▶ Work to complete:
From the data that follows, print exactly the lines starting at the one containing "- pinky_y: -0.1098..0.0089" and ending at the one containing "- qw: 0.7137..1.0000"; include both of them and nothing more.

▶ Data in this exercise:
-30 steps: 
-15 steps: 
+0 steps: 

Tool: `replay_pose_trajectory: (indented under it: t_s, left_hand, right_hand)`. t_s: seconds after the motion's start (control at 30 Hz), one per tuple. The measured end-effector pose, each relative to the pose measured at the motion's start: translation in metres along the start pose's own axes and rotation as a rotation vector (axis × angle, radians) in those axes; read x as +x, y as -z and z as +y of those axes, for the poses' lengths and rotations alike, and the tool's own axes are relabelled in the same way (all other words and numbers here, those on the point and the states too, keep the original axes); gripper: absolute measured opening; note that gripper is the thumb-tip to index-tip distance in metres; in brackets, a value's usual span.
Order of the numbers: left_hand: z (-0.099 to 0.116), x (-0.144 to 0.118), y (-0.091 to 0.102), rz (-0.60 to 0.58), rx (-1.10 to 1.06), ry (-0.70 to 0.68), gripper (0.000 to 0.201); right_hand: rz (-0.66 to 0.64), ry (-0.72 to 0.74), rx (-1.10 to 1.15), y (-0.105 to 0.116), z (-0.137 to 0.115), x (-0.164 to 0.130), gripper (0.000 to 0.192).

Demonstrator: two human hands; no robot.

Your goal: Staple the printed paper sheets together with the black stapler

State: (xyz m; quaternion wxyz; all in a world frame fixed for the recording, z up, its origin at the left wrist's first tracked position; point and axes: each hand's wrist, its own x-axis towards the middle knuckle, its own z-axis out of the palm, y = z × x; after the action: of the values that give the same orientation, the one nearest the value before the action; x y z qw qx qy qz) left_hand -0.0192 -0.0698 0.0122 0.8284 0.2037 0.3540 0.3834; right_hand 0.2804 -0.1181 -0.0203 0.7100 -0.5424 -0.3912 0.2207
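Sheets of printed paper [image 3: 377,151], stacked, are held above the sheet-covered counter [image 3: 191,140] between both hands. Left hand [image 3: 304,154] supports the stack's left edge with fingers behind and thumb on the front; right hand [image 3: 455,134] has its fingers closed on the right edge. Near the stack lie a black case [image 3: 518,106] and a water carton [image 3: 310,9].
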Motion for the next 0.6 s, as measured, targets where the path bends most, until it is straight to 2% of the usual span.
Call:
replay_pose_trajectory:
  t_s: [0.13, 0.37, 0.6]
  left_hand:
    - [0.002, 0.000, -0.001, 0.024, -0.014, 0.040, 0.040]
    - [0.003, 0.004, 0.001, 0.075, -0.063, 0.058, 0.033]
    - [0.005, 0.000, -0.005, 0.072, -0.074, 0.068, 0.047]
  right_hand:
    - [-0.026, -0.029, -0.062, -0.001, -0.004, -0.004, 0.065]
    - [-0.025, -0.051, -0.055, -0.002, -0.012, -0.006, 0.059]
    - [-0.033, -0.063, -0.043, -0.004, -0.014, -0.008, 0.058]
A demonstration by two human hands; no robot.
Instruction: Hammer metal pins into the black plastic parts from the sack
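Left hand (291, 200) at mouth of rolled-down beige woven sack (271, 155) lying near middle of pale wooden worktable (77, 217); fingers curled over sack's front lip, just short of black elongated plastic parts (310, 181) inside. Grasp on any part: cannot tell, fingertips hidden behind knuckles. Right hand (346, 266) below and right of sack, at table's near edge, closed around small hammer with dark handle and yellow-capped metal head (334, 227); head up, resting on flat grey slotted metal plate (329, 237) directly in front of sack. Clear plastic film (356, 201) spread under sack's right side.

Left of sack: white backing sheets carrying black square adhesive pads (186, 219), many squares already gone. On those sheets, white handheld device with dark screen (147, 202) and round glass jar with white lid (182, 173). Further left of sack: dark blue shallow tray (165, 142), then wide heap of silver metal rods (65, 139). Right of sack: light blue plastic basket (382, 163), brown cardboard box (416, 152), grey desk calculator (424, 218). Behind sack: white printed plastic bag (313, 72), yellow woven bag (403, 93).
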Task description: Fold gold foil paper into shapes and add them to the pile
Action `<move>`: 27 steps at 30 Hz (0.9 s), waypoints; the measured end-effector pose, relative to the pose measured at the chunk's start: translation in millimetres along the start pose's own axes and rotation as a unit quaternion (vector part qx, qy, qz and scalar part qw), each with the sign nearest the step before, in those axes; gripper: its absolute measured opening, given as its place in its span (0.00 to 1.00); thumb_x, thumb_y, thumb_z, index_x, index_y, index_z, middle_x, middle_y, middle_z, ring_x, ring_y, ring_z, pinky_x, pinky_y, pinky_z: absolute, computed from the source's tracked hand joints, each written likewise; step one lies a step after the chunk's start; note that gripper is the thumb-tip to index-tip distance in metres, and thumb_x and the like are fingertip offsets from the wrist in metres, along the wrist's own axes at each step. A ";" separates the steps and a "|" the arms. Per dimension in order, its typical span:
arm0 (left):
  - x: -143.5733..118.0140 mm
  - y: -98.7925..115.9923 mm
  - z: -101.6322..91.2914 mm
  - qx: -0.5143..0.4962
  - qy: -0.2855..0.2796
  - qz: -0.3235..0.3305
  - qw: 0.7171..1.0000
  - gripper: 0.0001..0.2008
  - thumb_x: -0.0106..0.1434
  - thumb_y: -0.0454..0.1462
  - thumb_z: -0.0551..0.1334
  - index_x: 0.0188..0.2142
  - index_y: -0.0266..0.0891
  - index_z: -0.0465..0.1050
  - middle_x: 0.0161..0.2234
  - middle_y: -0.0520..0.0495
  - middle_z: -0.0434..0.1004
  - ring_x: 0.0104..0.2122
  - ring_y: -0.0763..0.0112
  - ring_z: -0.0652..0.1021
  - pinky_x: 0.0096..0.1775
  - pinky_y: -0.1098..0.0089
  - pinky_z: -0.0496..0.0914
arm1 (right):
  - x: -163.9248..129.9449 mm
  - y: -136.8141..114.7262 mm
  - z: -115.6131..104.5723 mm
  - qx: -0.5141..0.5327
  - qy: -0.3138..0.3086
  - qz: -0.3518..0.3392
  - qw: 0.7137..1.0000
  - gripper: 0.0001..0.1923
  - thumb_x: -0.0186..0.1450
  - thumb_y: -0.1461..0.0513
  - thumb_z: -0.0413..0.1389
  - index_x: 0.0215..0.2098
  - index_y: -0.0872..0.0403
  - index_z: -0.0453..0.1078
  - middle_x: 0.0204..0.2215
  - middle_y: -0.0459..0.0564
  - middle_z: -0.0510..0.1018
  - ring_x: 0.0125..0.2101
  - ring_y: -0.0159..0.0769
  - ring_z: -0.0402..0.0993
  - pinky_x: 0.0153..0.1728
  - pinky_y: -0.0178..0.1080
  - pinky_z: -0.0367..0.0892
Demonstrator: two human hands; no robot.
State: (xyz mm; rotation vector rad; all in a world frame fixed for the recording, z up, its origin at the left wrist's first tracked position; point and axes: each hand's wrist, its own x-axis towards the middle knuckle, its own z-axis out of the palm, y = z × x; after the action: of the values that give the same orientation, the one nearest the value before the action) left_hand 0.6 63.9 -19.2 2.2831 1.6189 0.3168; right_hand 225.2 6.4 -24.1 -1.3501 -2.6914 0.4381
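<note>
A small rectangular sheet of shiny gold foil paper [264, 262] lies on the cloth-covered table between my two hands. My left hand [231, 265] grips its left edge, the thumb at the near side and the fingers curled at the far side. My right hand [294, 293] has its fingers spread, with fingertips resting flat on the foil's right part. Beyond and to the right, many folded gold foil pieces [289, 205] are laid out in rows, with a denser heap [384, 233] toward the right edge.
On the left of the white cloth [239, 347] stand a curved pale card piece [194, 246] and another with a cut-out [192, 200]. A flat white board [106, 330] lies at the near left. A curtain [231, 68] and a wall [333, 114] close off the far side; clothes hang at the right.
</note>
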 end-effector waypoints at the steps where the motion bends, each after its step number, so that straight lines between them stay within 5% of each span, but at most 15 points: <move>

▶ Exercise result:
  - pinky_y: -0.1098..0.0089
  - pinky_z: -0.0496..0.0914
arm1 (right):
  - x: -163.9248..129.9449 mm
  - y: -136.8141..114.7262 mm
  - z: -115.6131..104.5723 mm
  - qx: -0.5141..0.5327
  - qy: -0.3138..0.3086
  - qz: -0.3518..0.3392
  - qw: 0.7137..1.0000

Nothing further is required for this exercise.